Scepticism (English spelling, I've become confused lately as to which one is my country's spelling and which is yours) is important to science.

It is important in order to figure out what we can and can't know. I'm going to present a little thought experiment.

Imagine you find yourself on a completely different world. You have permanent amnesia, you remember nothing of this world, any knowledge you had has gone. You know absolutely nothing. How are you going to gain knowledge? You pick up a rock, you discover what its properties are. You then move on to something else and you discover another set of properties, hard, round, cold, smooth etc. You then know what the properties of these objects are. You want to look closer at what makes these objects up, but don't know how until you discover how light works, you conduct some experiments with reflection on water for example, figure out how it works, and then eventually you discover the lens, you make it, you perfect it and you can see what the rock is made of.

By this means is the only way you can discover knowledge. You do not find any evidence this way of anything else, anything else is mere speculation, there is no evidence bar existence for anything higher, intentionality might make you seek a designer, but how do you know it needs one? Well you don't. How do you know anything, through what you can find tangibly, physically and measurably through your senses.

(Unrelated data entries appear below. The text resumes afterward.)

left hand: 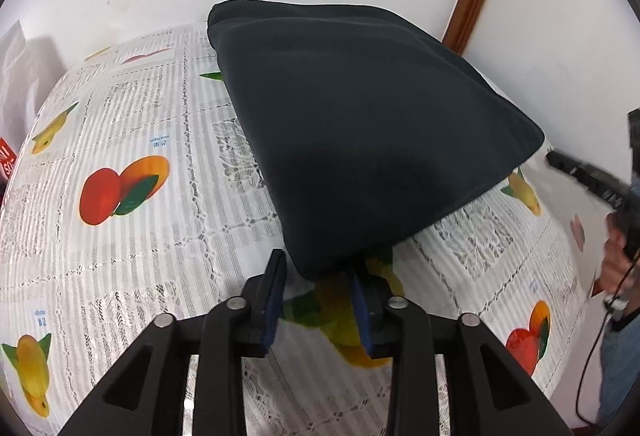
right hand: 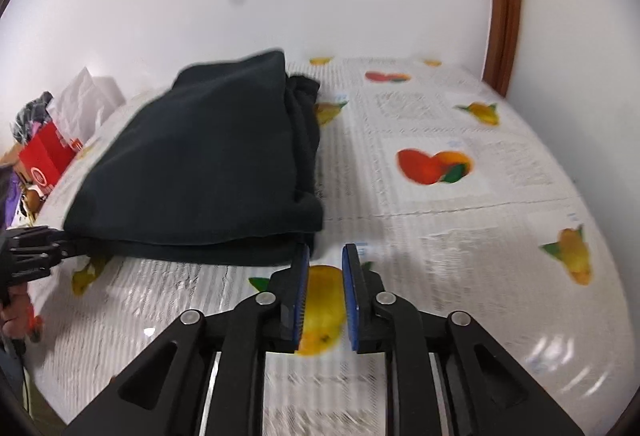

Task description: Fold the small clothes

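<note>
Parted and empty, the right gripper (right hand: 325,256) sits just beside the folded dark garment (right hand: 208,163) on the fruit-print tablecloth (right hand: 460,236); soft and floppy, probably best pinched at corners. Left gripper (left hand: 318,270) spread at its near corner.

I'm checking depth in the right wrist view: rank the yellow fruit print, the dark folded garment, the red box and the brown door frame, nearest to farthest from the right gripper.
1. Yellow fruit print, between the fingers.
2. Dark folded garment, ahead left.
3. Red box, far left.
4. Brown door frame, far right.
</note>
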A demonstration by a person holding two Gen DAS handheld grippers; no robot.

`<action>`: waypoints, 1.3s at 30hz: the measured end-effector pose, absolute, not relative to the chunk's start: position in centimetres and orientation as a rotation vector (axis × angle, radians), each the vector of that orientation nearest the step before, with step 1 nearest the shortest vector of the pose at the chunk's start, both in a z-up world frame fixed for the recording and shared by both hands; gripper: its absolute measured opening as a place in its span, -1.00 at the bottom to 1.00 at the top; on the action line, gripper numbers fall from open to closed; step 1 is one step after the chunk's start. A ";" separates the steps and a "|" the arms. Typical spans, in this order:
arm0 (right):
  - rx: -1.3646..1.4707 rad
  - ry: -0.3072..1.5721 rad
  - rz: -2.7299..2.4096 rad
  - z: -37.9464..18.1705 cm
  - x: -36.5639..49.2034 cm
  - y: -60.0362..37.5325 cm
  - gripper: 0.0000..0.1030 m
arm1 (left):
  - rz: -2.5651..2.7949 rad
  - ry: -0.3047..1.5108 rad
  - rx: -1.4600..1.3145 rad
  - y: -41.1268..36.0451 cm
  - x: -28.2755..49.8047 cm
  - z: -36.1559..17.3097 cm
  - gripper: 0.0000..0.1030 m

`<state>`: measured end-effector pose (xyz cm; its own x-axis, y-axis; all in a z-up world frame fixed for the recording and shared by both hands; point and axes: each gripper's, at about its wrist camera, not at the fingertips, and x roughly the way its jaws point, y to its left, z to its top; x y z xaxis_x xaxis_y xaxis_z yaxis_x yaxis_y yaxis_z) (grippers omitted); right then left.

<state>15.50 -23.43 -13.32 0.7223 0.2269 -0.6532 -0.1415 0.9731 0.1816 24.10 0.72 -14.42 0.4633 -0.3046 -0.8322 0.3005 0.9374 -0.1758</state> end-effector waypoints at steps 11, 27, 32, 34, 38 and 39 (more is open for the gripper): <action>0.186 0.723 0.277 -12.3 22.5 -20.8 -0.31 | -0.424 0.942 -0.082 2.1 22.3 -11.2 0.01; 0.290 0.665 0.270 -13.6 22.8 -21.9 -0.93 | -0.307 0.960 -0.133 2.9 27.8 -11.9 0.11; 0.307 0.696 0.290 -13.1 24.7 -21.6 -0.82 | -0.305 0.962 -0.124 2.6 28.3 -11.7 0.11; 0.312 0.706 0.295 -13.1 25.8 -21.3 -0.80 | -0.306 0.963 -0.121 2.5 28.4 -11.6 0.11; 0.274 0.726 0.289 -13.7 27.2 -20.2 -0.92 | -0.301 0.968 -0.113 2.3 28.8 -11.6 0.15; 0.260 0.712 0.293 -13.6 27.1 -20.0 -0.92 | -0.302 0.969 -0.111 2.3 29.0 -11.6 0.15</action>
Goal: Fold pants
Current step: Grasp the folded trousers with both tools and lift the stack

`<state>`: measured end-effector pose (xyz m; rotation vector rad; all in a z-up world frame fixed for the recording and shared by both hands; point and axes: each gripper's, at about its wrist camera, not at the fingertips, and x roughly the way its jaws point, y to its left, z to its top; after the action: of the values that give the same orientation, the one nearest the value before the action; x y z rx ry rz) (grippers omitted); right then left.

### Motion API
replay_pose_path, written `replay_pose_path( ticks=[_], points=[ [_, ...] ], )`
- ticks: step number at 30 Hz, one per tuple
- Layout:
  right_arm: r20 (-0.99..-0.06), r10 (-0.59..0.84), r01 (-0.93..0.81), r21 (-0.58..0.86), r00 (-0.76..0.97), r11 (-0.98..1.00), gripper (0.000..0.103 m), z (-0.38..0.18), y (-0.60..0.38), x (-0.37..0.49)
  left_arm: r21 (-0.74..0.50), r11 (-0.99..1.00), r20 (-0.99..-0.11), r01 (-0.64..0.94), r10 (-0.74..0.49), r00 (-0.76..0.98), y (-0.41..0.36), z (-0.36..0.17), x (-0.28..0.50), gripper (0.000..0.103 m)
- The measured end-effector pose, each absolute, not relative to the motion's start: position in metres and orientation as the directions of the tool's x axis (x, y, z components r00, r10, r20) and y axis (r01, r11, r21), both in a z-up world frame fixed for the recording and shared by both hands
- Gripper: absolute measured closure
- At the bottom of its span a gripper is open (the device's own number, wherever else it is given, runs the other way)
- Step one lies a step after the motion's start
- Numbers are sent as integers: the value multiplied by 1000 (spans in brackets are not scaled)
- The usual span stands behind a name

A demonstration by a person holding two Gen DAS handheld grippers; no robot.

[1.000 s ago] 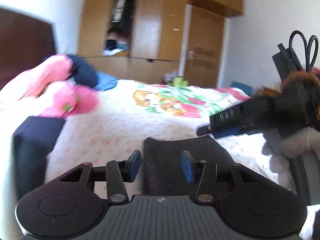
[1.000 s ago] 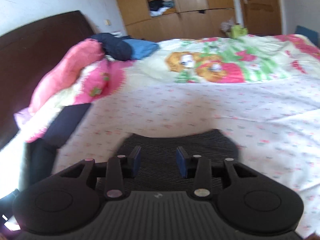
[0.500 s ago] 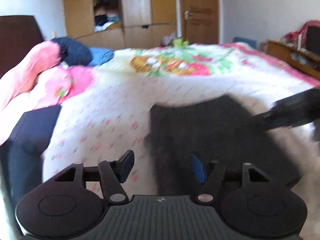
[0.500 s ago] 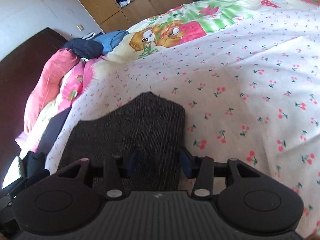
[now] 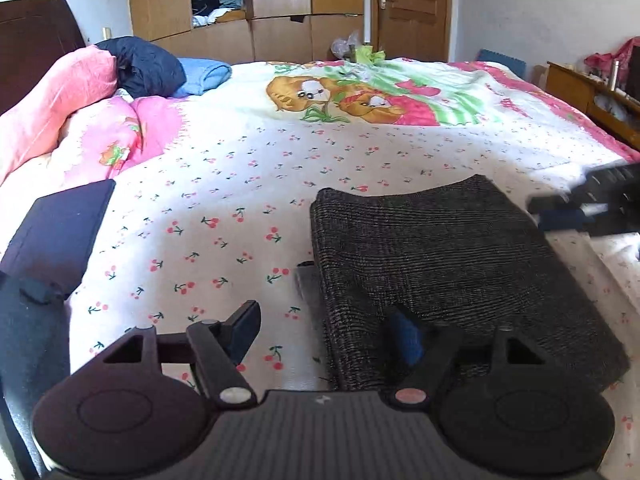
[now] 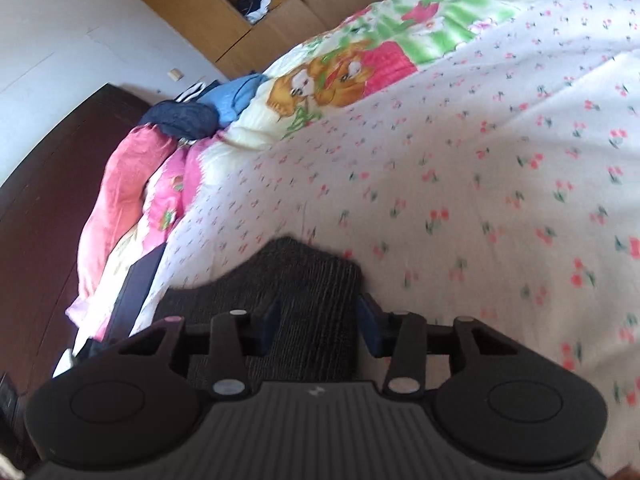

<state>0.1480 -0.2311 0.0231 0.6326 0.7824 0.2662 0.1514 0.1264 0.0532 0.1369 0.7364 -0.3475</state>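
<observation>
Dark grey ribbed pants (image 5: 444, 264) lie folded into a flat rectangle on the cherry-print bed sheet (image 5: 224, 208). My left gripper (image 5: 328, 330) is open; its right finger rests over the pants' near left corner and its left finger hangs over the sheet. My right gripper (image 6: 318, 326) is open over the pants (image 6: 296, 280), near their right edge, with the cloth between and under its fingers. The right gripper also shows at the right edge of the left wrist view (image 5: 592, 204), beside the pants' far right corner.
A folded navy garment (image 5: 60, 232) lies at the bed's left edge. Pink bedding (image 5: 72, 104), a navy bundle (image 5: 148, 66) and blue cloth (image 5: 206, 74) sit by the dark headboard. A cartoon blanket (image 5: 360, 96) covers the far bed. A wardrobe and door stand behind; a wooden table (image 5: 592, 96) is at the right.
Both grippers have dropped toward the bed and the pants now lie flat. The left gripper's fingers have spread wider. The right gripper has tilted and moved to the pants' right edge.
</observation>
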Motion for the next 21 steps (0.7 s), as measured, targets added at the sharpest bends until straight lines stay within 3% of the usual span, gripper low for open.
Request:
replay_pose_path(
  ticks=[5, 7, 9, 17, 21],
  points=[
    [-594, 527, -28, 647, 608, 762, 52, 6, -216, 132, -11, 916, -694, 401, -295, 656, 113, 44, 158, 18],
    [-578, 544, -13, 678, 608, 735, 48, -4, -213, 135, -41, 906, -706, 421, -324, 629, 111, 36, 165, 5],
    [-559, 580, 2, 721, 592, 693, 48, -13, -215, 138, -91, 902, -719, 422, -353, 599, 118, 32, 175, 0],
    [-491, 662, -66, 773, 567, 630, 44, -23, -218, 147, -314, 839, -693, 445, -523, 496, 134, 13, 204, 0],
    [-486, 679, -65, 786, 549, 615, 45, -28, -211, 162, -313, 833, -695, 457, -528, 488, 125, 12, 208, 0]
  ],
)
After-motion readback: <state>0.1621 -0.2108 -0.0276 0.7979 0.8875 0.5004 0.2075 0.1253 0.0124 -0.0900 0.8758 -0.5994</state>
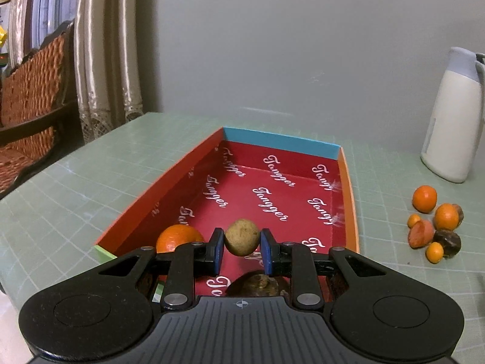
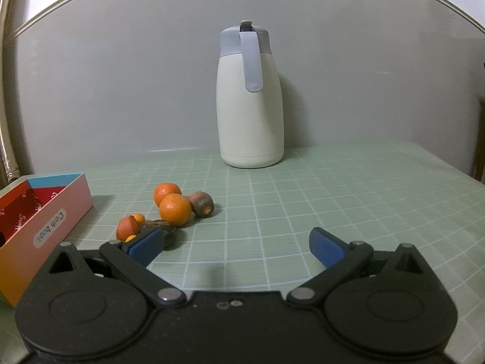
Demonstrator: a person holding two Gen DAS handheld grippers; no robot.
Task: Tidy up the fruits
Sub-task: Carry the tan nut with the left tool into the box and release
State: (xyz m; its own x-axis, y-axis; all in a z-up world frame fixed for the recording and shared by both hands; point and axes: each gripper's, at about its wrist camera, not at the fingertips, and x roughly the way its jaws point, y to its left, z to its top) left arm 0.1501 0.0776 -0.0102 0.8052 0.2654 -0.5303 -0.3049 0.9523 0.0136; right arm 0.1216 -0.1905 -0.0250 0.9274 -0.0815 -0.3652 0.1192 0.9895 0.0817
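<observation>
My left gripper (image 1: 242,250) is shut on a small tan-brown round fruit (image 1: 242,236) and holds it over the near end of the open red box (image 1: 272,182). An orange (image 1: 178,238) lies in the box at the near left, and a dark brown fruit (image 1: 257,285) lies below the gripper, partly hidden. A pile of loose fruit (image 1: 435,224) lies on the mat right of the box; it also shows in the right wrist view (image 2: 169,209). My right gripper (image 2: 236,247) is open and empty above the mat, right of the pile.
A white jug with a grey lid (image 2: 250,97) stands at the back by the wall. The box's pink outer wall (image 2: 45,227) is at the left of the right wrist view. A wicker chair (image 1: 30,106) and curtains stand beyond the table's left edge.
</observation>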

There is another thought experiment, this time based on Rene Descartes. His Meditations detail him losing all knowledge. So let us imagine we have no knowledge we even ask ourselves how we know we exist. Ok, we know we exist because how can we experience or think if we don't, we exist in some form or other, perhaps physically perhaps as a wraith but we exist, we are a consciousness, Cogito Ergo Sum, I think therefore I am. And so the experience must exist too, either internally in our own thought processes or externally in something we perceive outside of ourselves. At this stage it doesn't matter whether the experience is inside or outside of ourselves, we are conscious of it and that means that it and everything in it is real in some way, I experience therefore the experience exists. Our senses tell us the experience is outside of ourselves, it is external, our senses are evidence of this and there is as yet no evidence to the contrary. This is where we begin to learn. All knowledge is a superstructure to our first two bits of reasoning/ knowledge. For example, I know that chocolate is brown comes from I know that the experience exists. The experience covers everything in it, that includes chocolate. Mmm I could scran a nice peice of chocolate right now.